Despite the scintillating promises it holds, the African Continental Free Trade Area (AfCFTA) is only a necessary, not a sufficient condition for a structural transformation and global convergence of Africa. The substantial efforts to pass the sufficient test rest upon transcending the colonial model of resource extraction economy.
In a blow to the gravity trade model, the continent trades with distant and dissimilar economies while lamentably struggles to integrate from within, with the intra-African trade situated at around 18% of the total trade volume. But the good news is that while extra-African trade is dominated by commodities, it is surprisingly eye-opening to see that when Africans trade with each other they exchange more complex and manufactured goods and services.
Scaling that good quality trade within African nations to an economic momentum requires a host of actions, from enhancing human capital and infrastructure gap to dealing head on with security and geopolitical risks and speaking with one voice. I argue that all these actions boil down to transcending the colonial model of resource extraction.
A fragmented economy is a weak economy, prone to both inefficiencies and volatility. For 77% of total production of cocoa, the continent does not control more than 4% of its $120B global value chain. It certainly takes a more structural field building which leverages manufacturing to get to the top of the value chain where more profit sits, but the dubbed “COPEC”, a cartel of Cote d’ Ivoire and Ghana is now set to change the terms of the discussion and the narrative within the industry. Ghana, a former British colony, needed to close the colonial legacy door to join Cote d’ Ivoire, a former French colony. The two countries will soon be joined by Nigeria and Cameron, making a whooping 75% of the global production.

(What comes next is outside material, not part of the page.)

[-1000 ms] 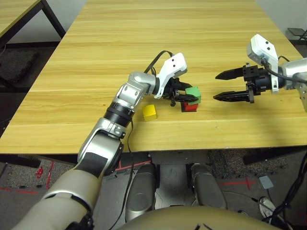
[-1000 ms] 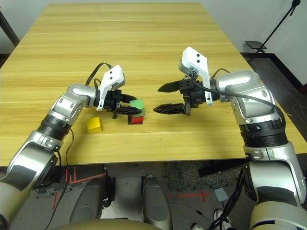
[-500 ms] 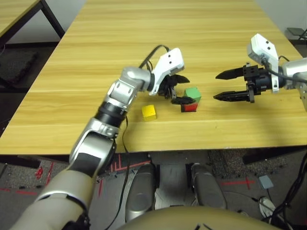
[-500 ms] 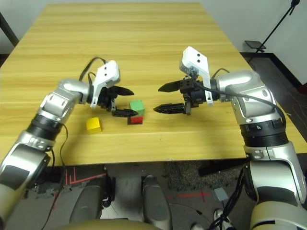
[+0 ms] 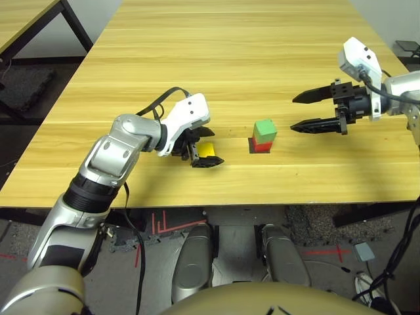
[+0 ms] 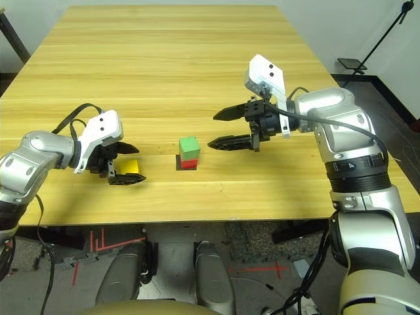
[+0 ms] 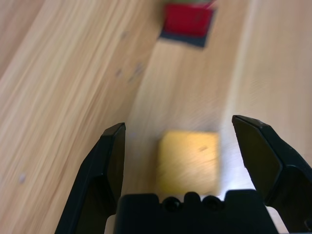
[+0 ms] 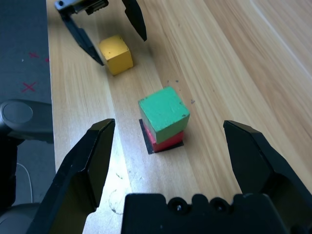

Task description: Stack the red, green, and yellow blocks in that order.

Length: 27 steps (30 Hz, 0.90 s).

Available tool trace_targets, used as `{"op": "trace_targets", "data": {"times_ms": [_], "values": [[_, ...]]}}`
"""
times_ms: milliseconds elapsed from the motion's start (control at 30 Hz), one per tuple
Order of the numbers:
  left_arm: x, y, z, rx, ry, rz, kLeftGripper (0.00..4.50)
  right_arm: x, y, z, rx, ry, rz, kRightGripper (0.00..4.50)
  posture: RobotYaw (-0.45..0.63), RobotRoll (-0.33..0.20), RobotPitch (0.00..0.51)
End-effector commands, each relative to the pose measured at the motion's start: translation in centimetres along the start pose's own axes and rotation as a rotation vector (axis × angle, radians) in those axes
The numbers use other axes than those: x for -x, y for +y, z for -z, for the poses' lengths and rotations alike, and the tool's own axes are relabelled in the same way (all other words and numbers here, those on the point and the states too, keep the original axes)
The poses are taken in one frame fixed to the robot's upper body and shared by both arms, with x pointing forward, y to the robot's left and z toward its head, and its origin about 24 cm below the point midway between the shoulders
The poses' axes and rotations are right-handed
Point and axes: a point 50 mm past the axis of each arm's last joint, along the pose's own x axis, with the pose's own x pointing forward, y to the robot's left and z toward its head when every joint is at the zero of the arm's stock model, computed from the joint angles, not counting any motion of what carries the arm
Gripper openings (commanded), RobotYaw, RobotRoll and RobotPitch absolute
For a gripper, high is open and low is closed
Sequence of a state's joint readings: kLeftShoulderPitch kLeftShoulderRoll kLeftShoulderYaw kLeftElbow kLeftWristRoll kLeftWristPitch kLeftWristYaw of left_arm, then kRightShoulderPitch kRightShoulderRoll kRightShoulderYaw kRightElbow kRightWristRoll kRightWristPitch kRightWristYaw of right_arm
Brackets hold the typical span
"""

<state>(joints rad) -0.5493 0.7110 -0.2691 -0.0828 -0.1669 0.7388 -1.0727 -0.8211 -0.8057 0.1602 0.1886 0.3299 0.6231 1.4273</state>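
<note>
The green block [image 5: 264, 128] sits on the red block [image 5: 261, 146], which rests on a flat black patch [image 7: 184, 39] near the table's front middle. Left of this stack, the yellow block [image 5: 207, 150] lies on the table between the fingers of my open left gripper [image 5: 203, 149]; the wrist view shows gaps on both sides of the yellow block [image 7: 189, 161]. My right gripper [image 5: 314, 111] hovers open to the right of the stack, pointing at it, with nothing held. In its wrist view the green block [image 8: 164, 112] lies ahead of the spread fingers.
The wooden table [image 5: 236, 52] stretches bare behind the blocks. Its front edge [image 5: 216, 197] runs close below the yellow block. A second table corner [image 5: 26, 20] stands at the far left, beyond a gap.
My left gripper let go of the green block, leaving it on the red one, and drew back left to straddle the yellow block. The right gripper has barely moved.
</note>
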Motion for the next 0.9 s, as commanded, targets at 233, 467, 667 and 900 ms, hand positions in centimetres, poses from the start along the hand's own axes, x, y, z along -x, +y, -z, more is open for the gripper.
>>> {"op": "trace_targets", "data": {"times_ms": [233, 467, 667, 900], "values": [[-1.0, -0.4, 2.4, -0.009, 0.084, 0.036, 4.47, 0.0, 0.1, -0.2, 0.005, 0.016, -0.001, 4.5, 0.22, -0.117, 0.092], [-0.8, -0.1, 0.4, -0.035, 0.025, -0.043, 2.5, -0.1, 0.1, -0.2, -0.003, 0.011, 0.002, 4.5, 0.22, -0.115, 0.093], [0.0, 0.1, -4.2, -0.072, -0.075, -0.063, 1.97, 0.1, 0.2, 0.0, -0.011, 0.011, 0.002, 4.5, 0.22, -0.111, 0.093], [0.4, 0.2, -9.9, -0.1, -0.136, 0.021, 1.97, 0.4, 1.0, 0.3, -0.003, 0.006, -0.051, 4.5, 0.21, -0.093, 0.094]]}}
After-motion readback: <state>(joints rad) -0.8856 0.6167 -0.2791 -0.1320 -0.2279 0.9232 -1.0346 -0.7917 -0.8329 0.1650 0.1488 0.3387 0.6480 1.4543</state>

An extractive economy will not spur human capital and infrastructural development today as it did not before when it was in full force, because it’s an original sin. The promise that one can do the same thing and expect different results is an inconsequential policymaking. The preached path dependency with the systematized proclivity of African countries to “stay course” with the colonial economy, by itself, compels Africans to a regenerative approach to reset our development software. Human and physical capital accumulation are indispensable to both Cote d’Ivoire and Ghana to convert the functioning cartel into a prosperous value chain of cocoa, which alone represents 30% of the annual total exports expected from AfCFTA. They will do it faster and better if they mutualize beyond their colonial models’ legacies.
Trade payments and settlements are to economic integration what blood is to the body, and to the extent they are faster, secure, and cheaper will the continent integrate. The legacy of the currencies systems, mostly unconnected and bogus with respect to our development objective, is still tied to the colonial legacy. The 54 African countries use 41 currencies, mostly not traded both on the global stage and within Africa. While the plural currency system is not the problem in itself, surely the lack of convertibility and exchange is. Trade settlement in that plural currency system, without workable exchange platforms, is a plight that diverts trade. Add the illiquidity and volatility of these currencies, and you got a can of worms that makes it non-operational, expensive for trading and investment from African and foreigners. Efforts to enhance mobility of goods and persons must ramp up to scale and power the Pan-African Payment and Settlement System – a cross-border, financial market infrastructure enabling payment transactions across Africa. Such actions constitute an operational workaround to the fragmented and foreign-dependent currencies system to allow trade in local currencies, reduce inefficiencies, enhance competitive advantage, and FDI inflow.
On the political environment, power gaining, wielding and retention on the global stage and the risk perception, size matters. Speaking with one voice on the global stage and building a narrative that promotes African trade policy on the global stage calls to cut across the divisive colonial legacy. With it come trade agreements that favor mobility of labor and know-how from the Global North to the continent through rules of origin, agglomeration, and re-shoring. If African countries deal well with the debilitating stain of unstructured and poorly fledged out risk determinants, the risk perception on the continent–a binding constraint that moderates the flow of FDI–will subsidize.
While, overall, cherry-picking is not an effortless policy at a continental level, I argue that trade- because it is more a matter of aggregation, you do not trade with yourself– is a single area where the Africa must concur without delay. There must be an African Trade Policy on the global stage, more so now that the globalization as we know it is going through a fresh eye review by global powers including the United States. Because of the unlikely arduous work, it requires to align macro-indicators on a continental level, an African currency is a daunting and long-term solution to the plural currency system. In my estimation, a more technology infused trading and exchange of currencies is a piece-meal policy to overcome the hurdle of unconvertible, illiquid, risky, and non-traded currencies at scale to unlock intra-African trade.
The AfCFTA promises what the continent has not achieved in the past: prosperity, economic integration, structural transformation, and integration to the top of global value chain, and jobs. The agreement will rise and fall to the extent the continent decouples from the model of an extractive economy. Africans must mobilize creativity and assertiveness into policies that deliver.